Speaking at a meeting of the Rotary Club of Kingston East and Port Royal at Eden Gardens Wellness and Spa in Kingston on Monday, Dr Ngouana pointed out that reduced debt will also lead to increased investor trust.

“Jamaica was paying something like 500 basis points above other emerging markets in terms of how much the market was charging Jamaica [for loans]. Today, when Jamaica wants to borrow, they charge 150 basis points below the emerging market,” he noted.

Jamaica has made significant progress in reducing its debt from 147 per cent of gross domestic product (GDP), and is projected to fall below 100 per cent by the end of the current fiscal year in March.

Dr Ngouana also said that the less Jamaica pays for interest, the more money will become available to fight crime and invest in education.

“That’s what it is all about. So, it’s not just reducing public debt for the sake of it; this is reducing public debt to open up fiscal space to fund all the beautiful things that you can think of – roads, hospitals and so on,” he explained.

“You also want to lower debt because in bad times, when you have those disasters, you want the Government to have fiscal space… to assist the citizens the way it should,” he added.

Dr Ngouana, at the same time, said if Jamaica were to bring its murder rate “to the world average, GDP [would] grow by 0.4 per cent every year”.
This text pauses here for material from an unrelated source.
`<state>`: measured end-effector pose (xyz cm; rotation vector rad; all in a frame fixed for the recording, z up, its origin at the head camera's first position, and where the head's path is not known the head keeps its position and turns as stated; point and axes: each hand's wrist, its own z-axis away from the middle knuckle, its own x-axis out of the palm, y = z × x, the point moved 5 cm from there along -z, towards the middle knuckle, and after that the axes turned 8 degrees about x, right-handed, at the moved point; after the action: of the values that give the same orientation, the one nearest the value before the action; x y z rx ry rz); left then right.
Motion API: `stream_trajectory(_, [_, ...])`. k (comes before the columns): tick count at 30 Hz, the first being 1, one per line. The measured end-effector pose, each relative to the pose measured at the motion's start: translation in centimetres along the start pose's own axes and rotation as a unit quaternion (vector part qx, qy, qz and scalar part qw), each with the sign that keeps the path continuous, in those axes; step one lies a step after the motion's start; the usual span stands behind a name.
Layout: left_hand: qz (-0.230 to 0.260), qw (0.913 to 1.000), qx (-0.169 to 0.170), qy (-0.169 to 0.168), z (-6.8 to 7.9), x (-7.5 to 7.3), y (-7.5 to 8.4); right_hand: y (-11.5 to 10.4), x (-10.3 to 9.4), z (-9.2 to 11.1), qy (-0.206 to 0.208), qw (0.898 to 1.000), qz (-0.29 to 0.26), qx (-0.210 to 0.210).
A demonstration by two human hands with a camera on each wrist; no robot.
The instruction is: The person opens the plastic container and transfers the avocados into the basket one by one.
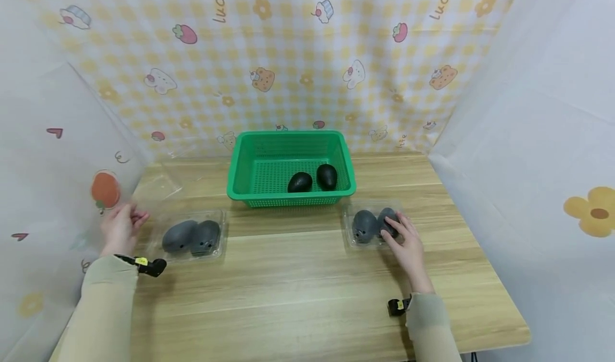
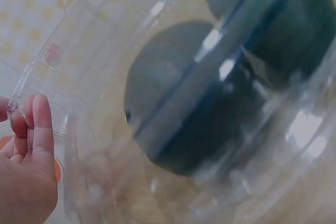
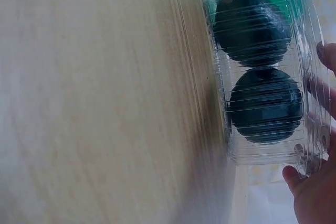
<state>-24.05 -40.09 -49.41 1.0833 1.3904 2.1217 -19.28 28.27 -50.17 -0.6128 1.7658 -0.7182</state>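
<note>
My left hand pinches the thin rim of a clear plastic lid, raised at the left. Seen through clear plastic, two dark avocados lie in the left clear container. Over at the right, my right hand touches another clear container with two dark avocados inside. Its fingers spread over the ribbed plastic top, and the thumb lies at the container's corner. Part of the right hand is cut off in the right wrist view.
A green basket stands at the back middle of the wooden table, with two dark avocados in it. A yellow-checked cloth hangs behind, and white sheets flank both sides.
</note>
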Motion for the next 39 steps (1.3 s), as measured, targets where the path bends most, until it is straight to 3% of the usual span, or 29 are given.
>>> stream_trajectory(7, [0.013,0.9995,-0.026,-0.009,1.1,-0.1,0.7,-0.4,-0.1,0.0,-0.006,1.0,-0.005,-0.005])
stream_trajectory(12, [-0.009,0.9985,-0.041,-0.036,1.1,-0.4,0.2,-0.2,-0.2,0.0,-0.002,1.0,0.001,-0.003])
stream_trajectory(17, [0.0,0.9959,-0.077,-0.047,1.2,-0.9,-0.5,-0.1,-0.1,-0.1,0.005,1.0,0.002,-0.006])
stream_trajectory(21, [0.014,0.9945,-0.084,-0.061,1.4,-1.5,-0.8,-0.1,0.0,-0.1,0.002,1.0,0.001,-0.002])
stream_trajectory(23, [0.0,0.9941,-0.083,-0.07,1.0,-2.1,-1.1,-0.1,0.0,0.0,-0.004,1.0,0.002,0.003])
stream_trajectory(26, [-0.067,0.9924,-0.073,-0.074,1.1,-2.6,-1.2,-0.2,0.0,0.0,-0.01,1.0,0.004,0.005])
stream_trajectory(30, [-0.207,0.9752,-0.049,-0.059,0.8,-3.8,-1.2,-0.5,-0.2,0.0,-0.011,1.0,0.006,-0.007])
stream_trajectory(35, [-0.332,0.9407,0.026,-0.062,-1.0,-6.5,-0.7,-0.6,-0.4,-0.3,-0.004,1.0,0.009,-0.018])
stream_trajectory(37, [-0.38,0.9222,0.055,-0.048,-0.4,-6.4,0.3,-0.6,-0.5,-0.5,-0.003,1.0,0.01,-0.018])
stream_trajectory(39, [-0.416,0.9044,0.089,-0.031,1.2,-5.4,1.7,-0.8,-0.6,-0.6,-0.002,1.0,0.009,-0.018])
“Putting things into perspective, the average growth rate of Jamaica since 2013 has been 0.9 per cent, so this is half the GDP growth of Jamaica over the time frame. This is not a small number by any stretch of the imagination. So, fighting crime is certainly one area of priority,” he said.

He also reiterated the need for public-sector transformation, noting that a more efficient public sector will facilitate the private sector, by allowing the resources to flow to growth-inducing areas.

“It also means that the wage bill has to come down. The Government has some plans in terms of redefining where it ought to be involved… and for public bodies, the Government is deciding to either divest, merge them or simply reintegrate them in their line ministry to avoid so many different entities,” Dr Ngouana said.